[TASK INSTRUCTIONS] Please repeat the records below exactly, from the first line through the line containing "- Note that", and nothing more.

[Data entries]
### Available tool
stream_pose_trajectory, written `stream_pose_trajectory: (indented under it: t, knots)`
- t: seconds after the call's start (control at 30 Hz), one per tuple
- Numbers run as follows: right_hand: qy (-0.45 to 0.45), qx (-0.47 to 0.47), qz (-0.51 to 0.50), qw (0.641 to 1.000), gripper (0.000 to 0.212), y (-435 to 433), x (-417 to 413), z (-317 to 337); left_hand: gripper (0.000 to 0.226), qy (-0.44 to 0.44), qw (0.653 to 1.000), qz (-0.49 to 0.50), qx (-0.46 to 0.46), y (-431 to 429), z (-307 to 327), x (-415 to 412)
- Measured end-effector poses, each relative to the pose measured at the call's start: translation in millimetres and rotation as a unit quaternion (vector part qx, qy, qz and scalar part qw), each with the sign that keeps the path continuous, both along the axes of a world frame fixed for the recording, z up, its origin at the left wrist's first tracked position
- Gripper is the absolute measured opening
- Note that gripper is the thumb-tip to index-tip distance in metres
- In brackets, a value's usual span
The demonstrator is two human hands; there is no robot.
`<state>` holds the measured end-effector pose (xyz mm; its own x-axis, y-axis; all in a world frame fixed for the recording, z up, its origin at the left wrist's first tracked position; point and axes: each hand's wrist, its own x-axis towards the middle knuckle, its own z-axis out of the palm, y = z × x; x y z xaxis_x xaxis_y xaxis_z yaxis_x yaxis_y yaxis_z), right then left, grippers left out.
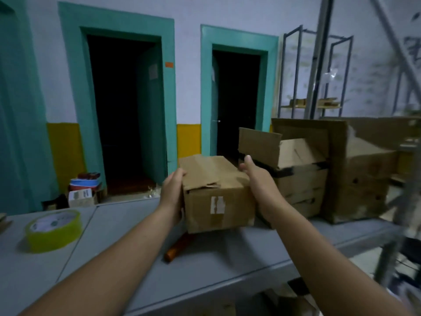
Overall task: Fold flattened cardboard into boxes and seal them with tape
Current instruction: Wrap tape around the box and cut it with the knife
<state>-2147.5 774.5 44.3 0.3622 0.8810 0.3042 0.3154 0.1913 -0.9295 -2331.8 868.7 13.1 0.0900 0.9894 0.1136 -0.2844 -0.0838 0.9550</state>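
Small box [218,195]: sitting at the centre of the frame, being clamped between both hands over the grey table [227,265]; possibly resting on it, possibly hovering just above, not telling from this view.
Left hand [172,190]: gripping the box's left side, curling the fingers close together over the upper left edge.
Right hand [257,181]: pressing flat against the box's right side, laying the fingers straight and together, pointing the thumb upward.
Top flaps [205,169]: lying folded down and closed, creasing and buckling near the front edge, showing no strip of tape across the seam.
White label scrap [217,204]: clinging to the front face, looking like old residue and not a fresh seal.
Tape roll [53,229]: lying at lower left of the frame, well apart from the box, touching neither hand.
Brown handle [178,247]: poking out from beneath the box toward lower centre, hiding its other end, so not naming the tool.
Other boxes: open box [296,174] and large box [360,169] standing at right of the frame, showing a raised flap on the nearer one.
Done so far: appearing to be finished with folding on this box, judging by its closed shape.
Left to do: probably sealing, meaning reaching for the tape and running it along the top seam; not judging the bottom seam, being out of sight.
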Motion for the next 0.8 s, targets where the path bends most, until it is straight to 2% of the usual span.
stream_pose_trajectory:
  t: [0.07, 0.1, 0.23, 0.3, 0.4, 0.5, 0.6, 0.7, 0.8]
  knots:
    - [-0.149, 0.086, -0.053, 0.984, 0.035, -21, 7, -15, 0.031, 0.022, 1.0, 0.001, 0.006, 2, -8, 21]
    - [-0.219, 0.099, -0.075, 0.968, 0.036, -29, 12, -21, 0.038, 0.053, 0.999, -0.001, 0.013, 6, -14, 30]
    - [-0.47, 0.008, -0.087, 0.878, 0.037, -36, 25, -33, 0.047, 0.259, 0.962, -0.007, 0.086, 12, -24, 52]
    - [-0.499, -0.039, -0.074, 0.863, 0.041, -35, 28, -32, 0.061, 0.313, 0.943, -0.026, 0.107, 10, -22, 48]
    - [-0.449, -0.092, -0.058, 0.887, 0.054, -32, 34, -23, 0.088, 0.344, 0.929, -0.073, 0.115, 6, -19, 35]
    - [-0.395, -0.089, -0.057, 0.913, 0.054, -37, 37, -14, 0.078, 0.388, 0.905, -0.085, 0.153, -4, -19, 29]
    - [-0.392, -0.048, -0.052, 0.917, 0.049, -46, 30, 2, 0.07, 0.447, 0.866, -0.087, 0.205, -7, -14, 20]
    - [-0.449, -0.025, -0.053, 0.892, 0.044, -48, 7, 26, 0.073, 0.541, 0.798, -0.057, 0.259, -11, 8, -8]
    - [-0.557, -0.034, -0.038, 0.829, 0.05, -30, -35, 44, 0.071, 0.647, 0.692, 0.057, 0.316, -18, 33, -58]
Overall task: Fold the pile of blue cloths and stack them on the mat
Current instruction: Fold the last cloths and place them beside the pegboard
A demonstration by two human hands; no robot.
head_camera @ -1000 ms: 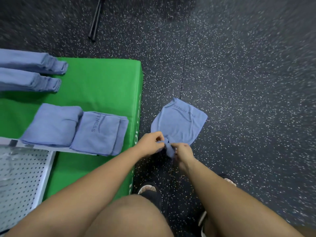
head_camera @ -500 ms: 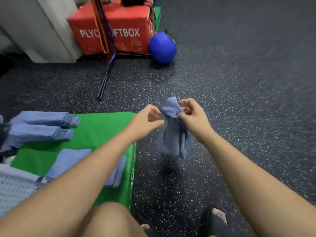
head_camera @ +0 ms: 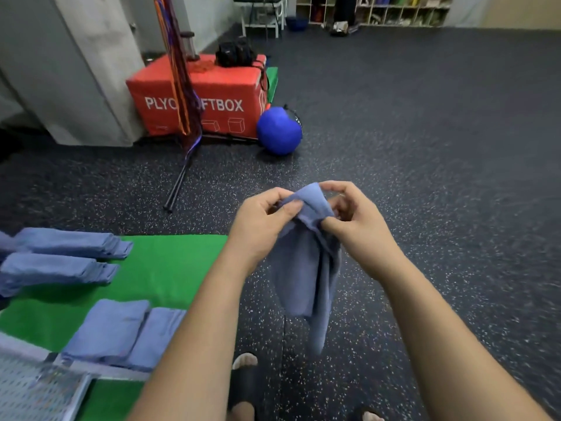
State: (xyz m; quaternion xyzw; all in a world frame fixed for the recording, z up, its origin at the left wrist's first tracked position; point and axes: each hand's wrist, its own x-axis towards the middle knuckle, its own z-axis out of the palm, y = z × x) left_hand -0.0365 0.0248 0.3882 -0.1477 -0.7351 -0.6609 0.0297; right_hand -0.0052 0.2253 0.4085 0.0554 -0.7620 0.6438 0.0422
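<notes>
The left hand [head_camera: 264,221] pinches the top edge of a soft blue cloth [head_camera: 303,268] with its thumb and fingers. The right hand [head_camera: 356,221] pinches the same edge just beside it, with its fingers curled round the fabric. Both hands are up in the air and close together, above the dark speckled rubber floor [head_camera: 440,192].

The cloth hangs down from the hands toward 6 o'clock, so its long side runs from 12 to 6. It is bunched up and not folded yet.

The flat green foam mat [head_camera: 170,268] lies at about 8 o'clock from the hands, so the left hand is nearer to it. Folded blue cloths [head_camera: 107,326] already sit on the mat.

I think the hands need to pull apart next to open the cloth. Then they can fold it and take it toward 8 o'clock.
</notes>
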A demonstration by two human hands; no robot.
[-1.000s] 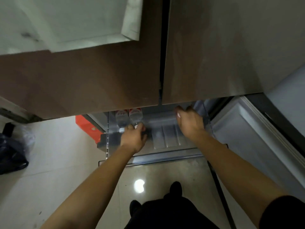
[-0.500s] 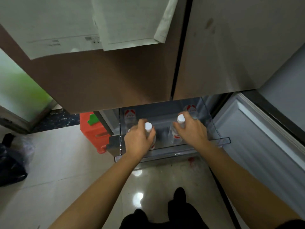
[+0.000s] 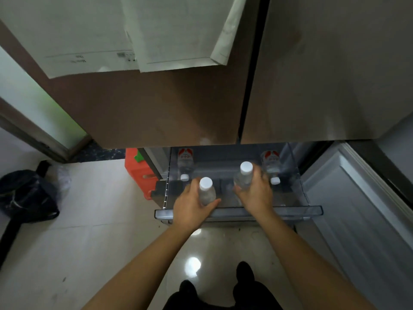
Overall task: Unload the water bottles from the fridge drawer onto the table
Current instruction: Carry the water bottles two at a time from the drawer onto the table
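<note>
Left hand (image 3: 190, 205) grip wrapped round a clear plastic water bottle with white cap (image 3: 206, 191), thumb across the near side, cap pointing up. Right hand (image 3: 254, 194) grip clenched on a second clear plastic bottle with white cap (image 3: 244, 175), held upright, a bit farther in than the left one. Both held bottles sit above the open transparent fridge drawer (image 3: 290, 212), over its middle, near the front lip.

Two more bottles lie flat inside the drawer, caps pointing near: a red-labelled bottle at far left (image 3: 185, 162), and a red-labelled bottle at far right (image 3: 270, 163), just beside the right hand's fingers. Cannot tell if the fingers touch it.

Brown fridge doors (image 3: 156, 108) shut above the drawer, white paper sheets (image 3: 111, 34) stuck on the left door. Lower grey door panel (image 3: 357, 220) open at right. Orange plastic crate (image 3: 138, 171) on the floor left of the drawer, black bag (image 3: 24, 195) at far left. Glossy pale tiled floor (image 3: 89, 242) below, person's dark shoes (image 3: 244, 271) near the bottom edge.
</note>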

[RESPONSE]
### Available tool
stream_pose_trajectory, written `stream_pose_trajectory: (indented under it: t, knots)`
- t: seconds after the call's start (control at 30 Hz), one per tuple
- Numbers run as follows: right_hand: qy (-0.45 to 0.45), qx (-0.47 to 0.47), qz (-0.51 to 0.50), qw (0.641 to 1.000), gripper (0.000 to 0.212), y (-435 to 433), x (-417 to 413), z (-317 to 337); left_hand: gripper (0.000 to 0.226), qy (-0.44 to 0.44), qw (0.653 to 1.000), qz (-0.49 to 0.50), qx (-0.46 to 0.46), y (-431 to 429), z (-307 to 327), x (-415 to 412)
- Measured end-effector poses, each relative to the pose measured at the call's start: translation in millimetres and rotation as a unit quaternion (vector part qx, qy, qz and scalar part qw), each with the sign that keeps the path continuous, both along the axes of a world frame fixed for the recording, z up, its origin at the left wrist's first tracked position
- Gripper is the absolute measured opening
- Note that gripper is the thumb-tip to index-tip distance in metres

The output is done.